# About this exercise:
Below are entries; output exactly the lines from the one with "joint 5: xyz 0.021" to the one with "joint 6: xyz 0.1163", both included, and nothing else.

# Supplied material:
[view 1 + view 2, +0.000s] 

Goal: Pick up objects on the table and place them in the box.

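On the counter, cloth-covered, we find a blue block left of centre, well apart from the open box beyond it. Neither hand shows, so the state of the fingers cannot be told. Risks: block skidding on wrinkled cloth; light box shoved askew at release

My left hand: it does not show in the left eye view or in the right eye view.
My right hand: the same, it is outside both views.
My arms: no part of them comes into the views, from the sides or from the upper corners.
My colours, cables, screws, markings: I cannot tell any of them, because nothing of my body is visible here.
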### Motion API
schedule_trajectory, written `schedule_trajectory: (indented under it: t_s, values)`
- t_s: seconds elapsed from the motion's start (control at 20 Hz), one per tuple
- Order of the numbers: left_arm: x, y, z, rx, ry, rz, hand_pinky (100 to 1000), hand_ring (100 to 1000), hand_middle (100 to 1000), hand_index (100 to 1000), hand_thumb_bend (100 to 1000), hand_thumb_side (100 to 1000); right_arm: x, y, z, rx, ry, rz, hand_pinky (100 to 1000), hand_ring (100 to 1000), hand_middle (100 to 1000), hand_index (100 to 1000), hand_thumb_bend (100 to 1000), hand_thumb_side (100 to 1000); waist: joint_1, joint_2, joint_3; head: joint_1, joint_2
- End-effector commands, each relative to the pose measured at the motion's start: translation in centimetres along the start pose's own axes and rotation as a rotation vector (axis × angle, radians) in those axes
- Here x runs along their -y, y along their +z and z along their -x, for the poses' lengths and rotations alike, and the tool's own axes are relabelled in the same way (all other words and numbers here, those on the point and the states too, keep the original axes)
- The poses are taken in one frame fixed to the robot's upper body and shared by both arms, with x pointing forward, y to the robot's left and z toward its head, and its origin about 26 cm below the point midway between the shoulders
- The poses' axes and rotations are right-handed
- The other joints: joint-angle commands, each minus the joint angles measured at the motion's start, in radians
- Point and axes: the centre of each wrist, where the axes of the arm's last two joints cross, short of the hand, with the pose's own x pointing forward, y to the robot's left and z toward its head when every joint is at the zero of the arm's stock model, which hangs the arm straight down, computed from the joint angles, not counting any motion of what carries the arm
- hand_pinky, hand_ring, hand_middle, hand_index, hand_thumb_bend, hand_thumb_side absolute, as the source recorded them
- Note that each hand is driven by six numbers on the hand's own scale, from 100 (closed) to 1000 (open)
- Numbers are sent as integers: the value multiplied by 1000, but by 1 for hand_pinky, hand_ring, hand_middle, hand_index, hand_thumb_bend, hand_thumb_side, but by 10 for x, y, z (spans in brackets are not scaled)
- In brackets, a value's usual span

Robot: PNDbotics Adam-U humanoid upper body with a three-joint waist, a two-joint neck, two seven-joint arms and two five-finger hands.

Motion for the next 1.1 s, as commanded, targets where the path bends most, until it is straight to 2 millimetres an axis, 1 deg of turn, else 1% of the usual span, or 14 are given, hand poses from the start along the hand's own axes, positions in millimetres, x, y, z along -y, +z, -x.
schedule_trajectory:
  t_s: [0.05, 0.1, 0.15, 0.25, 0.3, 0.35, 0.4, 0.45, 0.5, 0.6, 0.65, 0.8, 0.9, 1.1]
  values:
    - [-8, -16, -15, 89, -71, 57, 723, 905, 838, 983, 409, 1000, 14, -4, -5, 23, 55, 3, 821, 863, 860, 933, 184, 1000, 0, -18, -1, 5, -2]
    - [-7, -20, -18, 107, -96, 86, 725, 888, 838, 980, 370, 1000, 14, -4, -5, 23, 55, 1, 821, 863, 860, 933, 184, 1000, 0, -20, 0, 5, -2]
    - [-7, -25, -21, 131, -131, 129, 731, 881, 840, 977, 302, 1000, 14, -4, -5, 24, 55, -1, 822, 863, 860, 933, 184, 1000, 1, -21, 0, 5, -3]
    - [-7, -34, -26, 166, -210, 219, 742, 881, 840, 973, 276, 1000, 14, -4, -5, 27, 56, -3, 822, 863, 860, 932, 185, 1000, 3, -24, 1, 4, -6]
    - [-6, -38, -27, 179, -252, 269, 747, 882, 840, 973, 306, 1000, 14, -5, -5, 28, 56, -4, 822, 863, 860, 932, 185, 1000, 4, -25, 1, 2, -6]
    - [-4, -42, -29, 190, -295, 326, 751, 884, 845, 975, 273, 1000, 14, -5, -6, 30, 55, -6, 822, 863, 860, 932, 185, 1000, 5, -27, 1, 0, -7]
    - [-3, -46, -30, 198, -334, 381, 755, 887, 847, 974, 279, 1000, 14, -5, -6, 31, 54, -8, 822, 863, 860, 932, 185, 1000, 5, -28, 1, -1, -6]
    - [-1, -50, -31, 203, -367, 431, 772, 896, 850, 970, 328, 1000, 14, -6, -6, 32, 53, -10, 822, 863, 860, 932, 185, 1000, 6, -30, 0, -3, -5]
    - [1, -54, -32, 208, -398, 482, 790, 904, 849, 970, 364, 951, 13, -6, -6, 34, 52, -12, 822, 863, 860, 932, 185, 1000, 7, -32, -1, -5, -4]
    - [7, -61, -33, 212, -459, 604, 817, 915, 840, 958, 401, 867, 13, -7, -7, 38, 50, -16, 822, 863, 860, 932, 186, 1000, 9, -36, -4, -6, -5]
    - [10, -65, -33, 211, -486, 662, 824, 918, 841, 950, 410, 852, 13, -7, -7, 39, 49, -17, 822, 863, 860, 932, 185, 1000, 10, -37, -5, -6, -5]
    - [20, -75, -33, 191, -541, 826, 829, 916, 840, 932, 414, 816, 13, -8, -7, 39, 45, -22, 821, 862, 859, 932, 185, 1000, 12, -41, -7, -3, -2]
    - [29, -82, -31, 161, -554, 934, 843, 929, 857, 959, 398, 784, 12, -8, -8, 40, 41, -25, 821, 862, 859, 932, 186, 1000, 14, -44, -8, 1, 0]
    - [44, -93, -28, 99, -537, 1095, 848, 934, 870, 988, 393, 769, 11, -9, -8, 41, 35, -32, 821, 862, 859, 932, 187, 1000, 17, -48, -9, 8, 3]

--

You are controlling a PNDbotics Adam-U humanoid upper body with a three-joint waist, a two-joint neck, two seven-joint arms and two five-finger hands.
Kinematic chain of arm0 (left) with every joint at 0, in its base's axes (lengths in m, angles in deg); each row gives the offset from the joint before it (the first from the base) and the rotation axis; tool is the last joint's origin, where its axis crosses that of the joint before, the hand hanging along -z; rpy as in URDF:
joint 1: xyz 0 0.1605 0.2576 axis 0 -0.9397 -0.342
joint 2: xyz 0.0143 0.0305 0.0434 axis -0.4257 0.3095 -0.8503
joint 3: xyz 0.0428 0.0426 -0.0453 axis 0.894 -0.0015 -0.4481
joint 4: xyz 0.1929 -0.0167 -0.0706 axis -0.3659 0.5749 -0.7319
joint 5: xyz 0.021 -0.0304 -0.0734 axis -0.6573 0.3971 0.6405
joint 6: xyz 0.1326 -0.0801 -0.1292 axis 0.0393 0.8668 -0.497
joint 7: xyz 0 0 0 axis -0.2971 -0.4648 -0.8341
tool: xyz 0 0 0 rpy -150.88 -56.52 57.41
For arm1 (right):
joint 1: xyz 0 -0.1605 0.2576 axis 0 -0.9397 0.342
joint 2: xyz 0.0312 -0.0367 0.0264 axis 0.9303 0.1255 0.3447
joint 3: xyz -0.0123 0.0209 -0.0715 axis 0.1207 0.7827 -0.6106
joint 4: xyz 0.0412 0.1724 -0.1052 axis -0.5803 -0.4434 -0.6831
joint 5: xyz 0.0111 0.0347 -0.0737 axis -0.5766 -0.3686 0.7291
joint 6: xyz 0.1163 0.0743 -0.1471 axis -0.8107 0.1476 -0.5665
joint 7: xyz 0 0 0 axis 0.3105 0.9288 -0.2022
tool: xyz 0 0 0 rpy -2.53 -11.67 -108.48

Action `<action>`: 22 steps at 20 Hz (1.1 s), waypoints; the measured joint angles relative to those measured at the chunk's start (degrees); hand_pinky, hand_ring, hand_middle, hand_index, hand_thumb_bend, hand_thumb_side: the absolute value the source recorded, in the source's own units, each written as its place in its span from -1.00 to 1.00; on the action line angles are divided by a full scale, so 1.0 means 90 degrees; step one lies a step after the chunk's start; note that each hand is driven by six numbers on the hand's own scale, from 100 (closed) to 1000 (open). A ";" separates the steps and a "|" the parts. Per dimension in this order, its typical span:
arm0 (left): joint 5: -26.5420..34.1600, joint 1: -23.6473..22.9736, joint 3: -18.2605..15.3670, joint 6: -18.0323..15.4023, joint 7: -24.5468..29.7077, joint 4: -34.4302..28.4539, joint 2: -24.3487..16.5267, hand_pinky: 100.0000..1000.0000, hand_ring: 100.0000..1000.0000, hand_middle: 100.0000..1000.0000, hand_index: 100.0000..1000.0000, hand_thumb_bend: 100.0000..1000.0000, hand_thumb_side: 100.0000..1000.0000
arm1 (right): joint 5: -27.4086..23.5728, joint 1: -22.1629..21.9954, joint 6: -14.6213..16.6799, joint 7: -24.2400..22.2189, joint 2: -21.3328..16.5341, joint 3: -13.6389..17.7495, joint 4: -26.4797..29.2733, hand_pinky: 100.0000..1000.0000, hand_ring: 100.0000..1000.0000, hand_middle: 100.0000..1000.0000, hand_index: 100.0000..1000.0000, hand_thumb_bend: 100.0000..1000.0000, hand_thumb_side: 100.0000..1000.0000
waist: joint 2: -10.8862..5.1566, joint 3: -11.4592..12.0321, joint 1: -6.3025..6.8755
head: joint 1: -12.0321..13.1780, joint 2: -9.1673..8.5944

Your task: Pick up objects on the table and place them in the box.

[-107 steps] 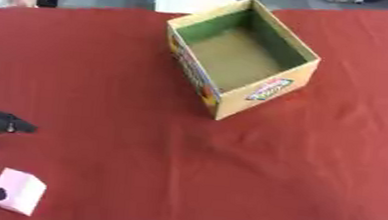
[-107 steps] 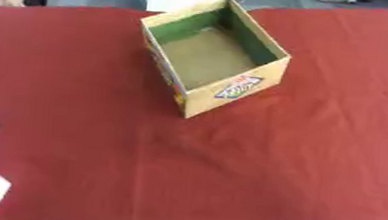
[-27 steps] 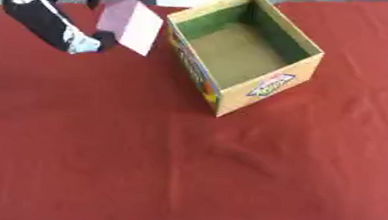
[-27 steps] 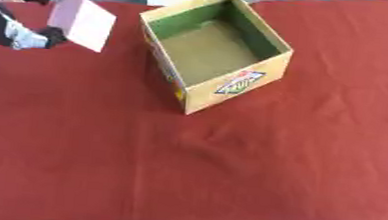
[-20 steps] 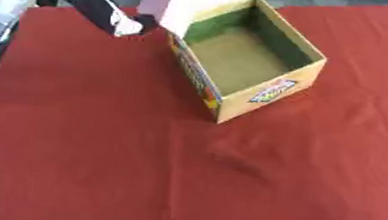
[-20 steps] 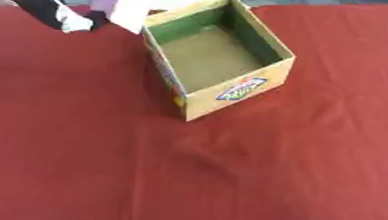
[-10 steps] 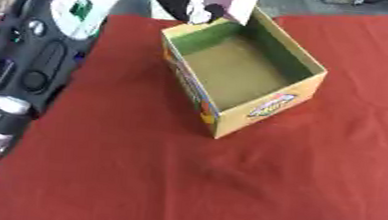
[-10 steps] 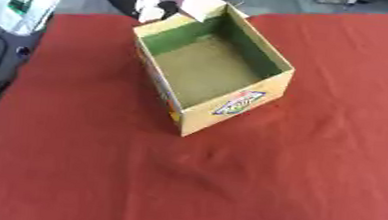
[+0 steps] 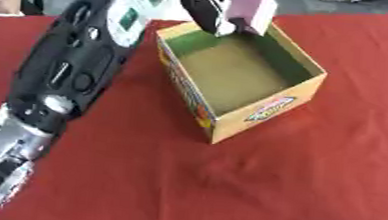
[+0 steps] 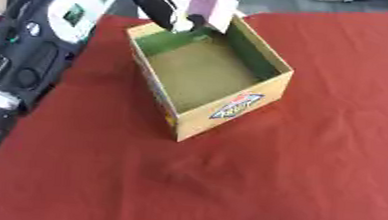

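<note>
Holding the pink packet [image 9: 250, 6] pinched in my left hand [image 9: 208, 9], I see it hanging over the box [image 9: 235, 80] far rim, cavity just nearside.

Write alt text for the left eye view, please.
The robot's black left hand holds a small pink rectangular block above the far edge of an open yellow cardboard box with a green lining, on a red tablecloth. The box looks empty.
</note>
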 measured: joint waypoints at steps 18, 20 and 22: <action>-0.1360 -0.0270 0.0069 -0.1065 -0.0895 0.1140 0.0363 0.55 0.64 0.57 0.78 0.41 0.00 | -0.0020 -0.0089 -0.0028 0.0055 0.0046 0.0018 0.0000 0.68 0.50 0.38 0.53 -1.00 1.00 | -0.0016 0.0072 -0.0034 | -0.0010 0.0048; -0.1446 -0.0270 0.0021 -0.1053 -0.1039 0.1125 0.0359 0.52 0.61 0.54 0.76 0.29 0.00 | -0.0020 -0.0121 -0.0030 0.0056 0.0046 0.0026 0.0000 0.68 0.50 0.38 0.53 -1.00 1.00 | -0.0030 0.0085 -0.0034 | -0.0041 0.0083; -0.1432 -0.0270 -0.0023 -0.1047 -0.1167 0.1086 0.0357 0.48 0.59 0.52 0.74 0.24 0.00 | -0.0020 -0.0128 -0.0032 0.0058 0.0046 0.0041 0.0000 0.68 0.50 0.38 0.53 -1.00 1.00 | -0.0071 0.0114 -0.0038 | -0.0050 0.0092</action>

# Answer section:
joint 5: xyz 0.021 -0.0304 -0.0734 axis -0.6573 0.3971 0.6405
joint 6: xyz 0.1326 -0.0801 -0.1292 axis 0.0393 0.8668 -0.497
joint 7: xyz 0 0 0 axis -0.2971 -0.4648 -0.8341
tool: xyz 0 0 0 rpy -150.88 -56.52 57.41
For arm1 (right):
joint 1: xyz 0 -0.1605 0.2576 axis 0 -0.9397 0.342
joint 2: xyz 0.0312 -0.0367 0.0264 axis 0.9303 0.1255 0.3447
joint 3: xyz -0.0123 0.0209 -0.0715 axis 0.1207 0.7827 -0.6106
joint 4: xyz 0.0412 0.1724 -0.1052 axis -0.5803 -0.4434 -0.6831
joint 5: xyz 0.0111 0.0347 -0.0737 axis -0.5766 -0.3686 0.7291
joint 6: xyz 0.1163 0.0743 -0.1471 axis -0.8107 0.1476 -0.5665

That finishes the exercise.